Use this URL to cite or link to this record in EThOS: http://ethos.bl.uk/OrderDetails.do?uin=uk.bl.ethos.689644
Title: Cortical mechanisms for tinnitus in humans
Author: Sedley, William
ISNI:       0000 0004 5919 8760
Awarding Body: Newcastle University
Current Institution: University of Newcastle upon Tyne
Date of Award: 2015
Availability of Full Text:
Access through EThOS:
Access through Institution:
Abstract:
This work sought to characterise neurochemical and neurophysiological processes underlying tinnitus in humans. The first study involved invasive brain recordings from a neurosurgical patient, along with experimental manipulation of his tinnitus, to map the cortical system underlying his tinnitus. Widespread tinnitus-linked changes in low- and high-frequency oscillations were observed, along with inter-regional and cross-frequency patterns of communication.
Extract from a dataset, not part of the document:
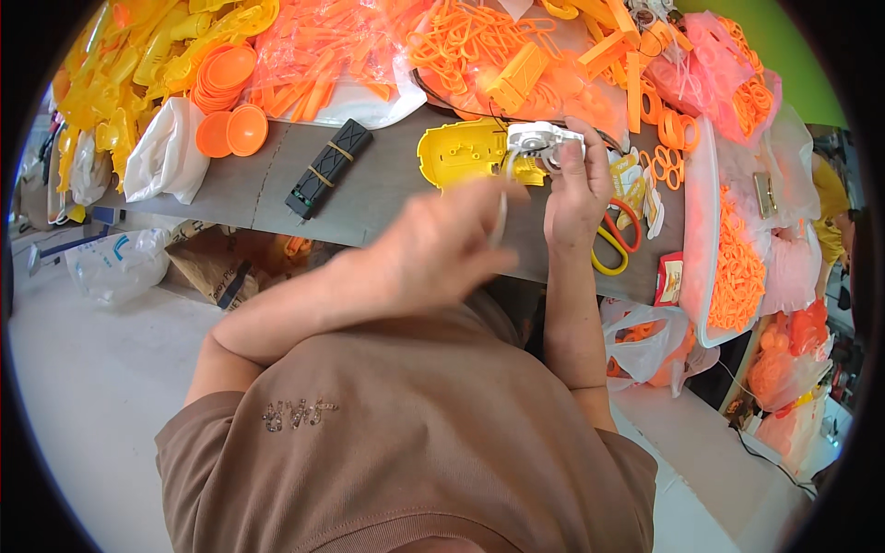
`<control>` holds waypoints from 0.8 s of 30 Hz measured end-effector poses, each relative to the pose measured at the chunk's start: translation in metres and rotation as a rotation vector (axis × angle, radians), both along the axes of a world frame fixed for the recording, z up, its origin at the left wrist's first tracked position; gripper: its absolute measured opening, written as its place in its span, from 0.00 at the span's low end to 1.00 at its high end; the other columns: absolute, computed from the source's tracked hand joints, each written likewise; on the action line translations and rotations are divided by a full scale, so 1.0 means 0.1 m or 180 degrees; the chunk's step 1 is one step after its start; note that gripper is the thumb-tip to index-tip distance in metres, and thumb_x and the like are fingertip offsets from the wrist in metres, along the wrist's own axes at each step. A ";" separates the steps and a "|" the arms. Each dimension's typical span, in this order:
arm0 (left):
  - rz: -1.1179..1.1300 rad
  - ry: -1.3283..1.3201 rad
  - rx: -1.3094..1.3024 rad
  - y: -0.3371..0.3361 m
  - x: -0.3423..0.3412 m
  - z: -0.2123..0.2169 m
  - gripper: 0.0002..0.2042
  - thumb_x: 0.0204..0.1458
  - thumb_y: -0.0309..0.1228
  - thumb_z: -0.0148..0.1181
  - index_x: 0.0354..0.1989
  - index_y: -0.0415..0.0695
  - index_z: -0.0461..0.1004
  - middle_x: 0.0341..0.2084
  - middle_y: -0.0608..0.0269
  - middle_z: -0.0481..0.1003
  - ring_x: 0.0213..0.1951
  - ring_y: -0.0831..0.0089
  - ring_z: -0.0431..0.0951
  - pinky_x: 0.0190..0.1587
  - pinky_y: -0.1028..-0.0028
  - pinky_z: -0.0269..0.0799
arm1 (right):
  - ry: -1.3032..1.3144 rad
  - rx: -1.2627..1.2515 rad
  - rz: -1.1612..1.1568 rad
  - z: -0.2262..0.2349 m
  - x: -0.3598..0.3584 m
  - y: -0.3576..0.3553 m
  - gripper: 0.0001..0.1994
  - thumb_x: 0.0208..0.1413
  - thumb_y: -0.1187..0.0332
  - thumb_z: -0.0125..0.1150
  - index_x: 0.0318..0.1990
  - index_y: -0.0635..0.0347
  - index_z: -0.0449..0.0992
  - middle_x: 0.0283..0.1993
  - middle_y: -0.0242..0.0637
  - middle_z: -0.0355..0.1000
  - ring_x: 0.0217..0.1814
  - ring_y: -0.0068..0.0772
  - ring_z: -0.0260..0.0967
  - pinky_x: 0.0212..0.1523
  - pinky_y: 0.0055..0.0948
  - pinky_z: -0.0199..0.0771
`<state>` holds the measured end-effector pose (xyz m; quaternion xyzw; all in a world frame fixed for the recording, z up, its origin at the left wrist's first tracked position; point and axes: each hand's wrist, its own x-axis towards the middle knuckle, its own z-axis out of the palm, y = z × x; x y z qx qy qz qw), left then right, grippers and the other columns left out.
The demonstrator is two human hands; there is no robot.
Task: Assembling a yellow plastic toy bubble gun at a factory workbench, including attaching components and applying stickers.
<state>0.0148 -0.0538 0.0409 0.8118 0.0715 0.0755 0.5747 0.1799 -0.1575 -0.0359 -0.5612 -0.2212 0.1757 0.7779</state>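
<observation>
Judging from the counter [387,198], the work is seen as unfinished: a small white part [539,140] is gripped in the right hand [576,184] fingers, the blurred left hand [442,249] pinches a thin white piece [501,217], and a yellow shell [461,152] lies just beside them.

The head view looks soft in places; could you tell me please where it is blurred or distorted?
In the head view, the left hand is motion-blurred; the right hand and the white part it holds are sharper. The fisheye bends the table edge, and a black rim frames the picture. Lighting is even, with no strong glare.
</observation>
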 end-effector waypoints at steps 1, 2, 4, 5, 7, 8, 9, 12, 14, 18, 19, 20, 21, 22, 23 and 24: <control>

The second and third studies compared tinnitus patients to controls matched for age, sex and hearing loss, measuring auditory cortex spontaneous oscillations (with magnetoencephalography) and neurochemical concentrations (with magnetic resonance spectroscopy) respectively. Unlike in previous studies not controlled for hearing loss, there were no group differences in oscillatory activity attributable to tinnitus. However, there was a significant correlation between gamma oscillations (>30Hz) and hearing loss in the tinnitus group, and between delta oscillations (1-4Hz) and perceived tinnitus loudness. In the neurochemical study, tinnitus patients had significantly reduced GABA concentrations compared to matched controls, and within this group there was a positive correlation between choline concentration (potentially linked to acetylcholine and/or neuronal plasticity) and both hearing loss, and subjective tinnitus intensity and distress. In light of present and previous findings, tinnitus may be best explained by a predictive coding model of perception, which was tested in the final experiment. This directly controlled the three main quantities comprising predictive coding models, and found that delta/theta/alpha oscillations (1-12Hz) encoded the precision of predictions, beta oscillations (12-30Hz) encoded changes to predictions, and gamma oscillations represented surprise (unexpectedness of stimuli based on predictions). The work concludes with a predictive coding model of tinnitus that builds upon the present findings and settles unresolved paradoxes in the literature. In this, precursor processes (in varying combinations) synergise to increase the precision associated with spontaneous activity in the auditory pathway to the point where it overrides higher predictions of ‘silence’.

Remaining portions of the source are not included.